Result is that I am certain my daughter has much more sex than her mother and I do.


----------



## Maneo (Dec 4, 2012)

Well, you don't chase one another around the house in the buff and you don't shriek and scream and intentionally make noise but otherwise, you close the bedroom door and have your private intimate time. Well, lock the door. And perhaps timing so this does not happen 15 minutes before you and the kids are scheduled to go to dinner.


----------



## unbelievable (Aug 20, 2010)

I'd happily have sex with my wife if the Pope was sleeping in the next room, Mother Theresa was praying outside our bedroom window, and the Mormon Tabernacle Choir was rehearsing in the living room all at the same time. I'll try to keep the noise down but the kids can put on headphones or find some other place they need to be. I had sex with them in the house the whole time they were growing up. If they aren't bound for a shrink's couch by now, I figure their psyche is safe.


----------



## gmabcd (Sep 9, 2011)

Thanks for the Replys. SamSadIam, my husband is using this now as an excuse not to have sex. I would just wait until I know they are sleeping but of course he is asleep by then.


----------



## mineforever (Jan 31, 2013)

No problem here. He's accidently walked in on us enough that he just rolls his eyes and grins. He is 28 yrs old and only comes home for visits now. I think kids need to understand sex is a part of marriage and it is not some dirty secret thing...it is a buetiful expression of his parents love for each other.
_Posted via Mobile Device_


----------



## SunnyT (Jun 22, 2011)

Every day....no matter who is home. Of course it's way funner (yes, that's a word) when no one is home. But sneaking one when all the (grown) kids and grandkids are downstairs? Yaaaaaaa

Or out in the back yard at nite. 

Or mostly clothed in the front room.... with the doors locked we have fair warning that someone is coming in. Haven't been caught yet! 

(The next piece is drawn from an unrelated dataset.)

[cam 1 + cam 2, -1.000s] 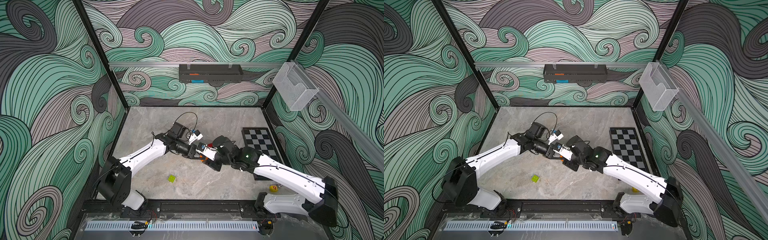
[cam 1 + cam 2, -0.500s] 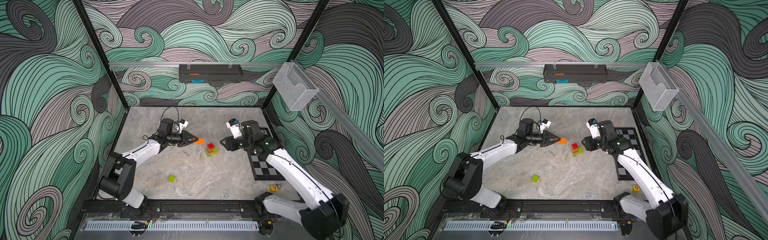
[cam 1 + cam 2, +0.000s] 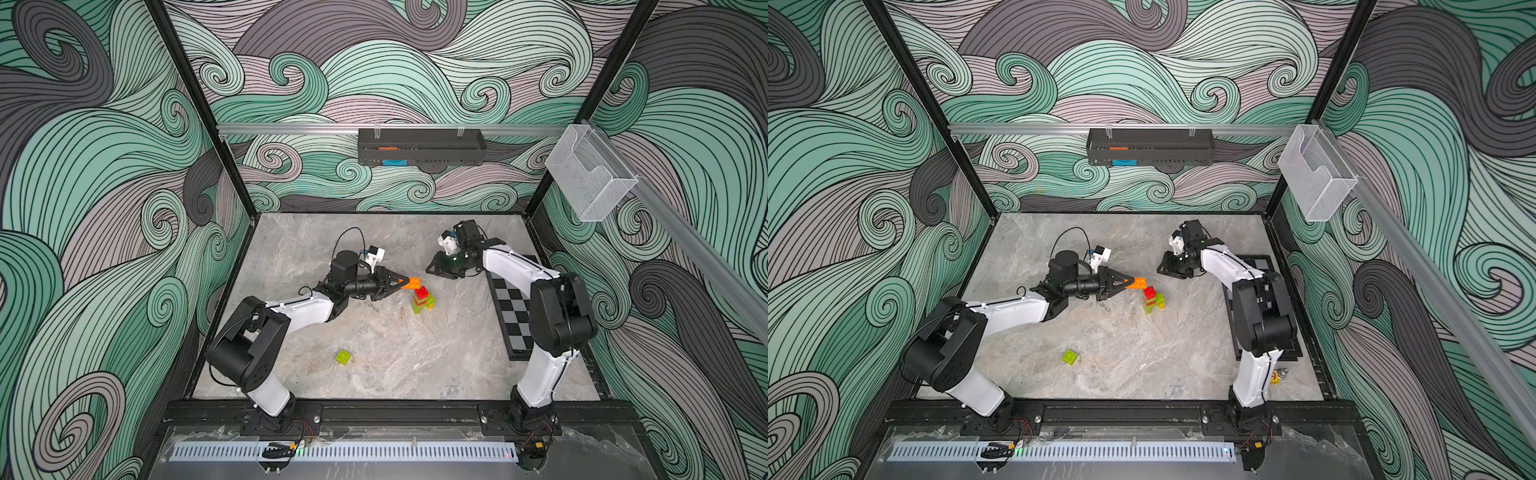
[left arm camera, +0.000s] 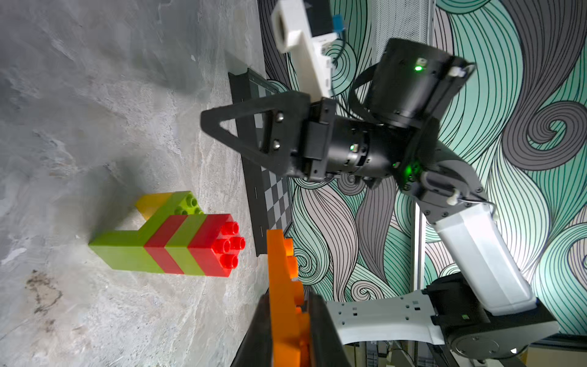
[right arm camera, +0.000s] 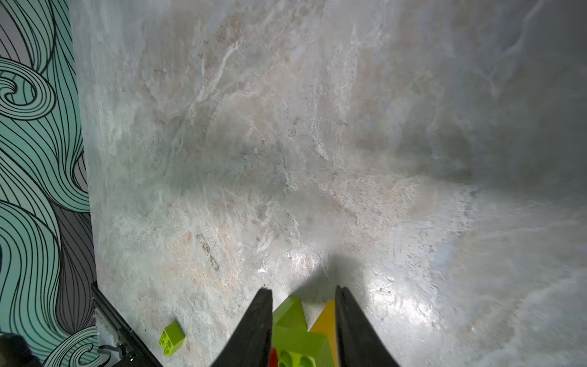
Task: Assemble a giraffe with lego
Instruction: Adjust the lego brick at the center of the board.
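Holding the orange brick (image 3: pixel 411 283): your left pincer (image 3: pixel 403 283) is clamped on one end of it. The free end pokes out just beside the top of the giraffe (image 3: pixel 423 300), not seated on the red studs (image 4: pixel 230 244) yet. The giraffe stands upright mid-desk: lime body, lime and yellow legs, red-lime banded neck, no head. The right pincer (image 3: pixel 434 270) hovers clear of it toward the back, fingers spread, nothing in them. Its wrist view only shows the figure through the gap.

Handling, my read: hard plastic, light, stiff, smooth sides. It's tall on a small footprint, so a sideways push on the neck likely tips it. Grab it low with the right, across the flat sides of the body, then press the head straight down. You hold the orange one by its end, so expect it to pivot under load.

Desk (image 3: pixel 415 365): smooth marbled grey, slightly glossy, little grip for the legs. One loose lime brick (image 3: pixel 343 356) sits near the front, and a checkerboard (image 3: pixel 513 307) lies along the right edge. Enclosure has swirl-print walls (image 3: pixel 104 187), a black rack (image 3: pixel 419 146) at the back and a mesh bin (image 3: pixel 590 178) high on the right.
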### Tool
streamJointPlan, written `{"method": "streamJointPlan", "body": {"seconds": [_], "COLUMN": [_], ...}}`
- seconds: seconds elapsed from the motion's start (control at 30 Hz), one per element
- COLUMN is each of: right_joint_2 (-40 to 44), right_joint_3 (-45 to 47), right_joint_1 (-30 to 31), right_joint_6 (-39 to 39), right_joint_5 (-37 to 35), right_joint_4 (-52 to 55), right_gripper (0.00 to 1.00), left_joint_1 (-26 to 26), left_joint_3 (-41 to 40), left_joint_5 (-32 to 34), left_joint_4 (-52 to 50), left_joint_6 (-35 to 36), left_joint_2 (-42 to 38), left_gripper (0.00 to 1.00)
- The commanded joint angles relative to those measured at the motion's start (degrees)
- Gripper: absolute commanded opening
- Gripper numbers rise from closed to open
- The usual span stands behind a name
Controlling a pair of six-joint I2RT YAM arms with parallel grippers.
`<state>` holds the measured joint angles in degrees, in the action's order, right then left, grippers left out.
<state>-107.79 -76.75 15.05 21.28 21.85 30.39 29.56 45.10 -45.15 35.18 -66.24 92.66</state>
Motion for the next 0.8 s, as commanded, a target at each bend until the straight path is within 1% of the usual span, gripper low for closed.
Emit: {"method": "streamJointPlan", "body": {"seconds": [0.0,0.13,0.33,0.5,0.57,0.67,0.77], "right_joint_2": [-1.34,-1.4,1.76,5.51,7.21,9.54,11.99], "right_joint_3": [-0.27,3.06,9.29,13.48,15.06,17.69,19.28], "right_joint_1": [1.2,1.97,2.13,2.24,2.25,2.25,2.22], "right_joint_6": [-0.03,-0.73,0.32,2.33,3.35,5.28,5.78], "right_joint_5": [3.62,4.76,3.96,2.37,1.48,0.96,-0.6], "right_joint_4": [-0.44,-1.48,-3.14,-3.32,-3.57,-4.81,-4.67], "right_gripper": [0.35,0.34,0.33,0.34,0.33,0.33,0.34], "left_joint_1": [0.34,0.75,1.0,0.85,0.85,0.83,0.85], "left_joint_3": [-0.1,-0.18,-0.1,1.83,2.85,4.12,5.77], "left_joint_5": [1.23,1.11,-1.39,-7.55,-8.65,-10.6,-13.57], "left_joint_4": [1.39,1.16,10.14,17.04,19.09,25.15,24.37], "left_joint_6": [-1.26,-2.23,-5.01,-3.99,-5.58,-9.62,-11.07], "left_joint_2": [-1.52,-0.51,2.88,7.29,9.25,12.71,14.7], "left_gripper": [0.0,0.0,0.0,0.0,0.0,0.0,0.0]}}
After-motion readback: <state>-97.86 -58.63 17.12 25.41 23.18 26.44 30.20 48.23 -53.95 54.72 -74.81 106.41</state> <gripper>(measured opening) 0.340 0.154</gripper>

And if we were.... so be it.... its OUR house. Shut up or move out kid.


----------



## I Notice The Details (Sep 15, 2012)

mineforever said:


> No problem here. He's accidently walked in on us enough that he just rolls his eyes and grins. He is 28 yrs old and only comes home for visits now. I think kids need to understand sex is a part of marriage and it is not some dirty secret thing...it is a buetiful expression of his parents love for each other.
> _Posted via Mobile Device_


I agree 1000 % with this....My wife...however...would close the doors, bolt the doors, and move furniture in front of the doors if she thought my son might walk in. I think it is natural and healthy for kids to know that their parents are affectionate and loving....after all...how did they get into this world? By parents who parked the Cadillac


----------



## mineforever (Jan 31, 2013)

Just a thought ... if more parents in the 50's - 80's had been more open in general about their sexuality I wonder if we would have so many women still suffering from the "good girls don't" syndrom.
_Posted via Mobile Device_


----------



## samyeagar (May 14, 2012)

Who's yer daddy


----------



## LoriC (Feb 18, 2013)

Oh please, who cares? I don't even try to be quiet anymore. They aren't stupid, they know we have sex. Isn't it good for them to know their parents are happy and sexually active? It's not like they aren't!


----------



## unbelievable (Aug 20, 2010)

Shielding college kids from sex is like protecting fish from the ocean.


----------



## WorkingOnMe (Mar 17, 2012)

Um, the same kids who you raised in your home for 18 years or so? Did you abstain while they lived there before? If you didn't abstain before, then why would you now?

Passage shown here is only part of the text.